De laatste tijd is er steeds meer aandacht voor executieve functies binnen het onderwijs. Dit is ook niet zo verwonderlijk, want er wordt de laatste jaren ook steeds meer onderzoek gedaan naar executieve functies en hun invloed op gedrag.


Hersenen 
Wanneer we meer willen weten over de Executieve Functies (EF's) moeten we naar de hersenen toe, om precies te zijn naar de frontale kwabben. Hierin wordt gedrag aangestuurd, wordt bepaald welke signalen belangrijk zijn en welke minder belangrijk en wordt bepaald welke handelingen moeten worden verricht. Leerlingen met ontwikkelstoornissen zoals ADHD en stoornissen in het autistisch spectrum hebben problemen met EF’s.


Verschillende executieve functies
Er zijn twee verschillende soorten EF’s: EF’s die te maken hebben met cognitieve denkprocessen en EF’s die te maken hebben met gedrag.


EF’s die te maken hebben met cognitieve denkprocessen zijn:


  • werkgeheugen: informatie in het geheugen vast kunnen houden bij het uitvoeren van complexe taken;
  • planning/prioritisering: een plan kunnen maken om een doel te bereiken of een taak te voltooien en hierbij kunnen beslissen welke stappen het belangrijkste zijn om dit doel te behalen;
  • organisatie: mogelijkheid om systemen te ontwikkelen en onderhouden om op de hoogte te blijven van informatie en de benodigde materialen;
  • timemanagement: vaardigheid om de tijd in te kunnen schatten en de tijd goed te kunnen verdelen;
  • metacognitie: mogelijkheid om een stapje terug te doen om je eigen handelen en de situatie te overzien.


EF’s die te maken hebben met gedrag:


  • respons-inhibitie: nadenken voordat je iets doet en je reactie kunnen uitstellen of tegenhouden;
  • emotieregulatie: emoties kunnen reguleren om doelen te bereiken, taken af te maken en gedrag aan te passen;
  • volgehouden aandacht: aandacht kunnen blijven geven aan een taak of een opdracht;
  • taakinitiatie: mogelijkheid om op tijd en op een effectieve manier aan een taak te beginnen;
  • doelgericht gedrag: doelen kunnen formuleren en deze binnen een gestelde tijd kunnen behalen;
  • flexibiliteit: kunnen schakelen tussen verschillende taken, om kunnen gaan met veranderingen en tegenslag en plannen kunnen herzien en aanpassen. Regels kunnen toepassen in verschillende situaties.

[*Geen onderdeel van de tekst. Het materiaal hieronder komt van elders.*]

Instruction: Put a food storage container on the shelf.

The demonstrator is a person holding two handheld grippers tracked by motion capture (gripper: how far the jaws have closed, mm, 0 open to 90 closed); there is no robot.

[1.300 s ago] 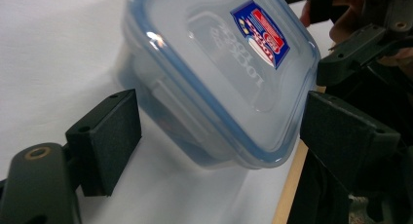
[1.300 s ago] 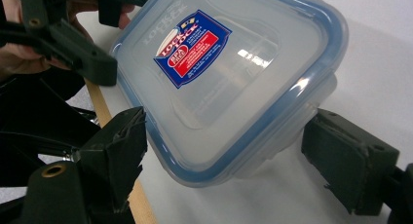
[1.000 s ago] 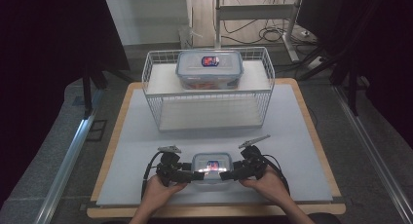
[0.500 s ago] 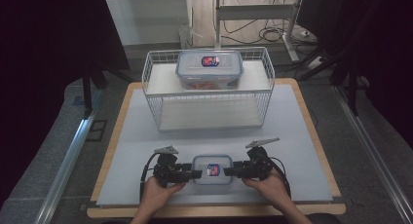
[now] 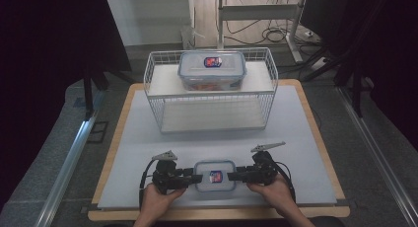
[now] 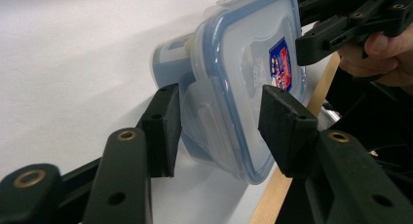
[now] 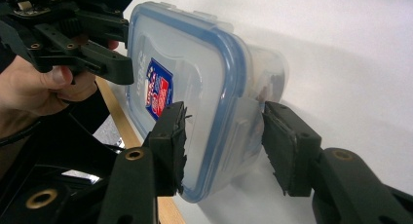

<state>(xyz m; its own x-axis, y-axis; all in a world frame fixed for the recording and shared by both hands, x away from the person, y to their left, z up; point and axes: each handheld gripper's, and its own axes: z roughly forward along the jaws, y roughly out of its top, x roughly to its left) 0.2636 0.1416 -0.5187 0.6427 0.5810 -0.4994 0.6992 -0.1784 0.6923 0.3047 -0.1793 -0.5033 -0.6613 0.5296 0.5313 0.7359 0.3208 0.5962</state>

Wanneer je de bovenstaande EF’s met hun beschrijving leest, herken je deze misschien wel. Dat kan zijn in jezelf of in iemand die je kent. De problemen met deze executieve functies kunnen je denken (cognitieve processen) of je doen (gedrag) op een nadelige manier beïnvloeden. Maar hoewel dit (in tegenstelling tot blokkadestress) wel aangeboren is, kan er door begeleiding toch aan gewerkt worden deze zwak ontwikkelde functies te versterken. Door in kaart te brengen welke executive functies goed of minder goed ontwikkeld zijn, kunnen we samen bepalen welke er versterking nodig hebben door ze te gaan oefenen.